- Education: University of Texas at Austin (BS)
- Occupations: Software engineer; business executive; financier;

= Eric Feng =

American software engineer and business executive

Eric Feng is an American software engineer, business executive, and financier. He is a former general partner at the venture capital firm Kleiner Perkins Caulfield & Byers, where he focused on leading early stage consumer investments before leaving in 2018. Previously he was CTO of Kleiner Perkins portfolio company Flipboard, along with other companies.

==Early life and education==
From Texas, Feng earned his B.S. degree in electrical engineering from the University of Texas at Austin in 1999, and received the IEC Everitt Award as the top graduating engineering student.

==Career==
He started his professional career at Trilogy Software, where he cofounded Uberworks.com, which was later acquired by a publicly traded Network Commerce in 2000. He went on to hold leadership positions at Microsoft Research, working with the Microsoft China research lab in Beijing as a program manager.

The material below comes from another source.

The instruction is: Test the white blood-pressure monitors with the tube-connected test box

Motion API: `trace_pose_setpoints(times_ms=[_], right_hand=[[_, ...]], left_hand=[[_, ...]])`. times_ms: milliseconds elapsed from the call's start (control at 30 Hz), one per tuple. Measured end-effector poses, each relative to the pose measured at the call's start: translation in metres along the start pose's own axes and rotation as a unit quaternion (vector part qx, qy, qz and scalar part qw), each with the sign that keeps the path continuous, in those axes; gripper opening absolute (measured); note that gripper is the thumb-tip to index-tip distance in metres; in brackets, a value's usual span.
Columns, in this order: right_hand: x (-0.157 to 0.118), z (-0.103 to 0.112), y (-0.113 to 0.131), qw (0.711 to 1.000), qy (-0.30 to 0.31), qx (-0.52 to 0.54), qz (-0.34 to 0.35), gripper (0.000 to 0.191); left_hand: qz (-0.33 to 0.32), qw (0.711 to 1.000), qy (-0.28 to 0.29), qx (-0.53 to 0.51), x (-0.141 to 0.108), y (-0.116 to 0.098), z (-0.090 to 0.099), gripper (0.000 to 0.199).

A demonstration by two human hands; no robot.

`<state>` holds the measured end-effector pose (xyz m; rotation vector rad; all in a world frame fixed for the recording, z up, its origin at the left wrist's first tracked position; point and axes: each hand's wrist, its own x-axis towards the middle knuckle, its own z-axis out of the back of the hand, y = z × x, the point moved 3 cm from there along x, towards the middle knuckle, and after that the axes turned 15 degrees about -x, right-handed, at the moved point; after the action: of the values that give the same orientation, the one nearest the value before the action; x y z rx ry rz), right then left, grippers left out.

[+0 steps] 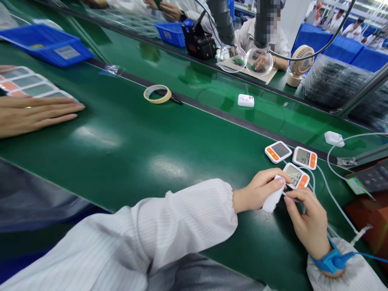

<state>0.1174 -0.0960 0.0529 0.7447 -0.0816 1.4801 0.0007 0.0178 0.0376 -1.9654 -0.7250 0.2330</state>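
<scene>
Pinching: left hand (257,189), a smooth white block (272,200); right hand (311,222), a slim cord (284,193). Left of the block stretches glossy, straight-edged green tabletop (197,149).

Three meters (304,157) at right, one held white device (273,199); one tape roll (165,98), one fan (302,58)

The meters (304,157) are white with orange buttons (303,181), the bench (197,149) green.

Workroom: dark green counter (121,161) with pale light reflections, edged by a black rail (230,118). Beyond lie a glossy, brighter green strip (212,91), a white pillar (297,14) and blue panels (312,38); the far room is brightly lit.
</scene>
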Motion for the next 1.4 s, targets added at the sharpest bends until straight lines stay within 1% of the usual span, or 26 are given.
trace_pose_setpoints(times_ms=[67, 200, 367, 533, 633, 833, 1067, 1300, 1400], right_hand=[[0.0, 0.0, 0.001, 1.0, 0.005, 0.004, 0.001, 0.006], [0.0, 0.0, 0.002, 1.0, 0.013, 0.021, 0.0, 0.006], [-0.001, 0.002, 0.007, 0.999, 0.008, 0.037, 0.005, 0.008], [-0.001, 0.002, 0.01, 0.999, 0.002, 0.037, 0.01, 0.009], [-0.001, 0.001, 0.01, 0.999, 0.007, 0.031, 0.005, 0.009], [-0.001, 0.001, 0.01, 1.0, 0.009, 0.023, 0.015, 0.009], [0.0, -0.001, 0.01, 1.0, 0.003, 0.017, 0.019, 0.01], [0.0, 0.0, 0.009, 1.0, 0.003, 0.013, 0.018, 0.011], [0.0, 0.0, 0.009, 1.0, 0.008, 0.012, 0.015, 0.011]], left_hand=[[-0.005, 1.0, 0.001, -0.001, 0.0, 0.001, 0.0, 0.052], [-0.013, 0.999, 0.013, 0.033, 0.001, 0.001, 0.0, 0.053], [-0.001, 0.999, 0.037, 0.018, 0.0, 0.003, -0.001, 0.05], [-0.048, 0.994, 0.052, 0.08, 0.0, 0.001, -0.001, 0.048], [-0.058, 0.992, 0.054, 0.094, 0.0, 0.001, 0.0, 0.048], [-0.051, 0.994, 0.061, 0.08, 0.0, 0.0, -0.001, 0.05], [-0.043, 0.993, 0.053, 0.095, -0.001, 0.0, -0.002, 0.048], [-0.042, 0.992, 0.058, 0.102, -0.001, 0.001, -0.002, 0.048], [-0.026, 0.994, 0.055, 0.091, -0.001, 0.003, -0.001, 0.048]])
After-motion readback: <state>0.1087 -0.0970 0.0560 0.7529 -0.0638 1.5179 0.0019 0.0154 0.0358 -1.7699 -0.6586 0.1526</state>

In Beijing he co-founded and served as CEO of the online video platform startup called Mojiti, which was acquired by Hulu in 2007. As part of the acquisition, Feng joined Hulu as the founding CTO and head of product.

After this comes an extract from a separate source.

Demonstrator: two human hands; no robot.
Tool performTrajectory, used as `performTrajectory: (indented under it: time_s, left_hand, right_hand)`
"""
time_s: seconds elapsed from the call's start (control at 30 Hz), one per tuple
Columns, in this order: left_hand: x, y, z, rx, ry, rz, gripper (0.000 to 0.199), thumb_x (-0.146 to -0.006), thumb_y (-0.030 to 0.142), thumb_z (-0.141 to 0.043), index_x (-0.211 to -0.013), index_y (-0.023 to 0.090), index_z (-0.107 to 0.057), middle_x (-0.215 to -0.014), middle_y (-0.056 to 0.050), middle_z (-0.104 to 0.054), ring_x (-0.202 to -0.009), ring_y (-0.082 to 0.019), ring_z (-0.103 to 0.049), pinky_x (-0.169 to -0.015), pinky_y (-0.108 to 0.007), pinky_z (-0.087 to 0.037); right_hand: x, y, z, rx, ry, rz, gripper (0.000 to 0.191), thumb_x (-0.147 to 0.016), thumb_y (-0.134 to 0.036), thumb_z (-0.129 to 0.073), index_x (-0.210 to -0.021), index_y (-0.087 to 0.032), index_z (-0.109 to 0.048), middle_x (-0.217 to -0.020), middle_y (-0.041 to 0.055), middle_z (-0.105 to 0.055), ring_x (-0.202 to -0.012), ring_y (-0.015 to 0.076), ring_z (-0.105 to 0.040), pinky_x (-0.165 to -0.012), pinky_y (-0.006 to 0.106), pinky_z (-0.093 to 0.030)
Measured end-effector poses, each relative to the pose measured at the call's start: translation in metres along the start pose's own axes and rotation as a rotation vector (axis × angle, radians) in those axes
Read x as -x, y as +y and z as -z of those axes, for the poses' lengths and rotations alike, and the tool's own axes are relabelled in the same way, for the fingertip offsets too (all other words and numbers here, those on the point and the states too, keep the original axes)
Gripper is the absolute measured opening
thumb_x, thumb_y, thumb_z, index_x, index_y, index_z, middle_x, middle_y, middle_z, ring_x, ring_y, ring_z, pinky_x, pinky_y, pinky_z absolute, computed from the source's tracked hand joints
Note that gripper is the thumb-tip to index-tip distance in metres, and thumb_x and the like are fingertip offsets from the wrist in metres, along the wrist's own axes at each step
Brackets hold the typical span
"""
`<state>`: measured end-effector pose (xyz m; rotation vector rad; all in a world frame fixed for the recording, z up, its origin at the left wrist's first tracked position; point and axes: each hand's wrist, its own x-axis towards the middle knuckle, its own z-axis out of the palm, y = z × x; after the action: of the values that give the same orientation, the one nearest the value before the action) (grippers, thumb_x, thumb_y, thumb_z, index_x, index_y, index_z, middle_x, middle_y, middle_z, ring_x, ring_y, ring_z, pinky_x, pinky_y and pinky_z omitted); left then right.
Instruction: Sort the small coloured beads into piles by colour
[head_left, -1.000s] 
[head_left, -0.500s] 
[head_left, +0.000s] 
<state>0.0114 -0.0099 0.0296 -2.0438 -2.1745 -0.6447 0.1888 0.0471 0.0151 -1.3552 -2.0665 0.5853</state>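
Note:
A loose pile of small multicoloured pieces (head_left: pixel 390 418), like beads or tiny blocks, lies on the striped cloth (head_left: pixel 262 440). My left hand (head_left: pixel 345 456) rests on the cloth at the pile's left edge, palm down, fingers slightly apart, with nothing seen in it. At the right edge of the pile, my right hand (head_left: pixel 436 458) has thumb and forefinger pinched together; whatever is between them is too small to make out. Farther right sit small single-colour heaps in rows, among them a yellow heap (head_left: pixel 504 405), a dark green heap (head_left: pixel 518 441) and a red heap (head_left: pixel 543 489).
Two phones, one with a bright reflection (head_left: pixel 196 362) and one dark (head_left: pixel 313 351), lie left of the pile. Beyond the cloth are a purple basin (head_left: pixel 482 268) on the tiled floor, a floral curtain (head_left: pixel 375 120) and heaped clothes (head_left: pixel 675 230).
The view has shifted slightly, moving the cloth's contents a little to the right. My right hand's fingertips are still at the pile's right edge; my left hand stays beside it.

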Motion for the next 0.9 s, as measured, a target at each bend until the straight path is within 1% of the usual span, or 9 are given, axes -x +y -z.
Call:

In 2010, Feng joined Kleiner Perkins and focused on sustainability and digital media investments, also becoming chief of staff to Kleiner Perkins partner Al Gore. Between 2011 and 2015, Feng incubated and worked at Kleiner Perkins portfolio companies Erly, Airtime Media, and Flipboard, before rejoining Kleiner Perkins in 2015 as a general partner focused on early-stage consumer investing. By 2016 he had led an investment into Handshake, a career network for college students, and was involved in the funding of the dollar store goods e-commerce stores Hollar and BorderX Lab.
He also recently started locating the video essentials e-commerce mobile platform Packagd. He left Kleiner Perkins in 2018.